January 2, 2009

Two-Thousand and Eight.

I have no idea what to say to you really. In parts you've been good to me, you've been bad to me, and you've been downright awful. In all, you've been a year of painful transition. The beginning perhaps of personal metamorphosis, except I have yet to know what the process will culminate in.

I remember this time last year I was desperately trying to hold on a relationship that I valued a great deal, which now seems mostly trivial. I was worrying about decisions that fate had already decided for me. I was planning for a future that now seems too distant to be of any concern. This time last year I didn't really understand what it means to have your world collapse around you in the space of a few hours. I didn't really know what it was to grieve. I didn't really know what irreparable loss feels like.

Now I do.

Two Thousand and Eight took from me a lot of people, but I grudge you only one of them. The one who mattered most and will be missed the most. My father's death on August 4th of this year has marked you as unforgettable, distinguished you as one of those years that I will remember forever, but not fondly.

When I stand here and take stock of the last year I know that although the scales weigh down on what Two Thousand and Eight has taken from me, the year has given me much I have to be grateful for. This year, the events it brought with it, have made me stronger. I feel like I am more prepared than I was before to handle difficulties. You showed me much grief but you did not break me, and this has made me a stronger person.

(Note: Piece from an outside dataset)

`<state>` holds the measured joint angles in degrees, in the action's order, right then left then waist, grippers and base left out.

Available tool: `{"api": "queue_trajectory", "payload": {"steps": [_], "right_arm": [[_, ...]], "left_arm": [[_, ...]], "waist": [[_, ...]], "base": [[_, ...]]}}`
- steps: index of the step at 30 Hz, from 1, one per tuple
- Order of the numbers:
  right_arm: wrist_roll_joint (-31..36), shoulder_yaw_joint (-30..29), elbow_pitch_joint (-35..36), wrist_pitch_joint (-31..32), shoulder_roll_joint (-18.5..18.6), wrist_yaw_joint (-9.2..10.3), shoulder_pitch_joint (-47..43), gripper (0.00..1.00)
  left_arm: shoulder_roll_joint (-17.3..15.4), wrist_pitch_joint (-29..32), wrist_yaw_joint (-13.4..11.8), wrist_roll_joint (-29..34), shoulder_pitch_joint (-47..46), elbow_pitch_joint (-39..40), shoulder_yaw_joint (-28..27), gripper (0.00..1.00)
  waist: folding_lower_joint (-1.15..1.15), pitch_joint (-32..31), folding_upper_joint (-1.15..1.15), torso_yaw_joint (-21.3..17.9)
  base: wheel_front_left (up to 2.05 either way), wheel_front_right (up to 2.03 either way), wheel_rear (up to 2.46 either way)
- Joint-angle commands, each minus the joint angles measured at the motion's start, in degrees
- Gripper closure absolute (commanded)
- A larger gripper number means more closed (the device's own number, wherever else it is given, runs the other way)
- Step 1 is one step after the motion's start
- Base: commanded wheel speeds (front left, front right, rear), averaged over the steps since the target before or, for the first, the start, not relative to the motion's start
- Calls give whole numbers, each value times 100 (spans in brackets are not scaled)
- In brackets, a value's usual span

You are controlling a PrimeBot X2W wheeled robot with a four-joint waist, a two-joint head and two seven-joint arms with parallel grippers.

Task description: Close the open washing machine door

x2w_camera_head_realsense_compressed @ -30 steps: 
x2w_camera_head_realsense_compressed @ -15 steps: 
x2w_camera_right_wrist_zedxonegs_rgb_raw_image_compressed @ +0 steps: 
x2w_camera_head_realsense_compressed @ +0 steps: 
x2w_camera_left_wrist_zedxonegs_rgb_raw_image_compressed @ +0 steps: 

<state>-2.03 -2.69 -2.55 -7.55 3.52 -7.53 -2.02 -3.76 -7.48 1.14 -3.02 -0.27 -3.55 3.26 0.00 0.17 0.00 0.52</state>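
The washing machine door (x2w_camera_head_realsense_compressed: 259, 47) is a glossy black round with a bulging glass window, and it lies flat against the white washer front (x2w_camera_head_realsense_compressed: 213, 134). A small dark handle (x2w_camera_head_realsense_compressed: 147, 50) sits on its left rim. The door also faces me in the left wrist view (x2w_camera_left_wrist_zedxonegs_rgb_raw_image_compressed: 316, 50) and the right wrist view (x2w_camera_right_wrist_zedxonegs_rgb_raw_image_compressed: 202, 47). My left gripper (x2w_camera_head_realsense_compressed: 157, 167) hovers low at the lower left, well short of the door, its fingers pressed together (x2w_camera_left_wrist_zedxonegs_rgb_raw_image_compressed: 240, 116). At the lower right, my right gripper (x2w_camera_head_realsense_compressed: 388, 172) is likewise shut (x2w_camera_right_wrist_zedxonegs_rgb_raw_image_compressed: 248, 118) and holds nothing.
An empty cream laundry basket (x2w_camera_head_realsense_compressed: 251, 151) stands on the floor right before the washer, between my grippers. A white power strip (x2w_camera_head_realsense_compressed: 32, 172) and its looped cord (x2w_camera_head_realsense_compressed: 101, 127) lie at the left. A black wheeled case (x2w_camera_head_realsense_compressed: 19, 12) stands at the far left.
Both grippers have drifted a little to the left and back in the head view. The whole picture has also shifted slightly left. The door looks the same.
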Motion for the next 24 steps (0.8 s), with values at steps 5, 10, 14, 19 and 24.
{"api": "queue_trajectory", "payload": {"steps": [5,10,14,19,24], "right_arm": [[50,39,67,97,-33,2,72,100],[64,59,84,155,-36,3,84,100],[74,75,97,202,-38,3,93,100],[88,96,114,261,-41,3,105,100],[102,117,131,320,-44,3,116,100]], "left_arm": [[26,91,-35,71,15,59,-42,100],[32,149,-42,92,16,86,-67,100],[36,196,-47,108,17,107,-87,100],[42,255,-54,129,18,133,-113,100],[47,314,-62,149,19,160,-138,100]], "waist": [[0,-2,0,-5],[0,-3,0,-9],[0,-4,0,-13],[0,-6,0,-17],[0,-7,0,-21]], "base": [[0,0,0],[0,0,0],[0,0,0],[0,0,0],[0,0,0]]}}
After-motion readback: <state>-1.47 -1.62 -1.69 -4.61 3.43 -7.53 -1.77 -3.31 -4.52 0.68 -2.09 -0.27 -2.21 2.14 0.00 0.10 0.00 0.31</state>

And perhaps better as well, because I realize the value of some things more than I did before. Of family and of friends. I lost many people this year, but I gained a few also. New friends, closer friendships. I forged new relationships, sustained old ones.

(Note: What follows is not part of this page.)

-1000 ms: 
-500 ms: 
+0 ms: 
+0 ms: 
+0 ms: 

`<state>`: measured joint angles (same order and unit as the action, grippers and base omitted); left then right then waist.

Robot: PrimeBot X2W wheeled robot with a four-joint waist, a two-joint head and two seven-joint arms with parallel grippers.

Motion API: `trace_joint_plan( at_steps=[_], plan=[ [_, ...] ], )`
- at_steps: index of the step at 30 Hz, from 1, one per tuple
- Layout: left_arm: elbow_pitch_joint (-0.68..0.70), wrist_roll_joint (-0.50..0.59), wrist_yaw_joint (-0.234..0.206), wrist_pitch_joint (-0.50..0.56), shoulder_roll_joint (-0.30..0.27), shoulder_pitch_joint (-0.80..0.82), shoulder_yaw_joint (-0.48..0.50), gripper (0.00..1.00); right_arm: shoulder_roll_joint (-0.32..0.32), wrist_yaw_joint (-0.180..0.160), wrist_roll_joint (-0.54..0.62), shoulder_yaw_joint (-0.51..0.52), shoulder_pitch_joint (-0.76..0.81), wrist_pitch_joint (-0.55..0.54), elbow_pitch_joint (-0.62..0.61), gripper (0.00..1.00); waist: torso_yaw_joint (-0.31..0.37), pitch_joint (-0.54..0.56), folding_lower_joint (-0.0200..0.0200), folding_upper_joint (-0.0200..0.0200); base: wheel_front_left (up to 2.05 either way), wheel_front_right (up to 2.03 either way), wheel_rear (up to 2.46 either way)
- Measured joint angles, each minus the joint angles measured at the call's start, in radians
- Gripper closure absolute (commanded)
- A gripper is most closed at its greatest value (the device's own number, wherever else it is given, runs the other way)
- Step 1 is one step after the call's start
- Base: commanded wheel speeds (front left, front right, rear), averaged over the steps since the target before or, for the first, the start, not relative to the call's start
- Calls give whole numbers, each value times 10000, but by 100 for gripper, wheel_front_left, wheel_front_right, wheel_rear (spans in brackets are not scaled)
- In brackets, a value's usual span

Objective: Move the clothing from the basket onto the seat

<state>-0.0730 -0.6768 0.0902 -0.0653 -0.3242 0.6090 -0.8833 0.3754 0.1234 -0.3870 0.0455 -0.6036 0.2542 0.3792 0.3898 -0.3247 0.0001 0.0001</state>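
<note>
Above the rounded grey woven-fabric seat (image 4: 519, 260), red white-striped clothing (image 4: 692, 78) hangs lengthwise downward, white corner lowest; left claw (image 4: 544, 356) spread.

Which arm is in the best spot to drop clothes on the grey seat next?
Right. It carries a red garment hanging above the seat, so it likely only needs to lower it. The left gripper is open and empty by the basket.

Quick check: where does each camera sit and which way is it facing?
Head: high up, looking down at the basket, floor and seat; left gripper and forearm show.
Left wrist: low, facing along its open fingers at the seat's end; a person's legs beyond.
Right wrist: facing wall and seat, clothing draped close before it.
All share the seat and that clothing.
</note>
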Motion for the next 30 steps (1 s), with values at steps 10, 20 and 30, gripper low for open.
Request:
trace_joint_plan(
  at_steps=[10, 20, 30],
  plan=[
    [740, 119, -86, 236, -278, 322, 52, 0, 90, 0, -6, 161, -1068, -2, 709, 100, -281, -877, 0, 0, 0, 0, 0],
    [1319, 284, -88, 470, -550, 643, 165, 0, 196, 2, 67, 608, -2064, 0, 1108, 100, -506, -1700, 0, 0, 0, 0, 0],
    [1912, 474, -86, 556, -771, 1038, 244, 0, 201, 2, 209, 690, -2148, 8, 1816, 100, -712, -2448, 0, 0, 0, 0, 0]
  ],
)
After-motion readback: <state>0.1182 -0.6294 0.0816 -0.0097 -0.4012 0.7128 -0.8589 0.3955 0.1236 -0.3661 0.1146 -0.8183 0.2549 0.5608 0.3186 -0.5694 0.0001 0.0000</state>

Two-Thousand and Eight has ended now, but I am still waiting to be found. I'm still seeking meaning, seeking direction, seeking purpose. And I hope some of that comes my way with Two Thousand and Nine.

I hope that the new year is happier than the last, I hope that it is more prosperous and I hope that it is more personally fulfilling for each and every one of us.

1 comment:

Arunima said...

very touching post.

Wish you a happy new year! Hope this year brings everything that you have been seeking.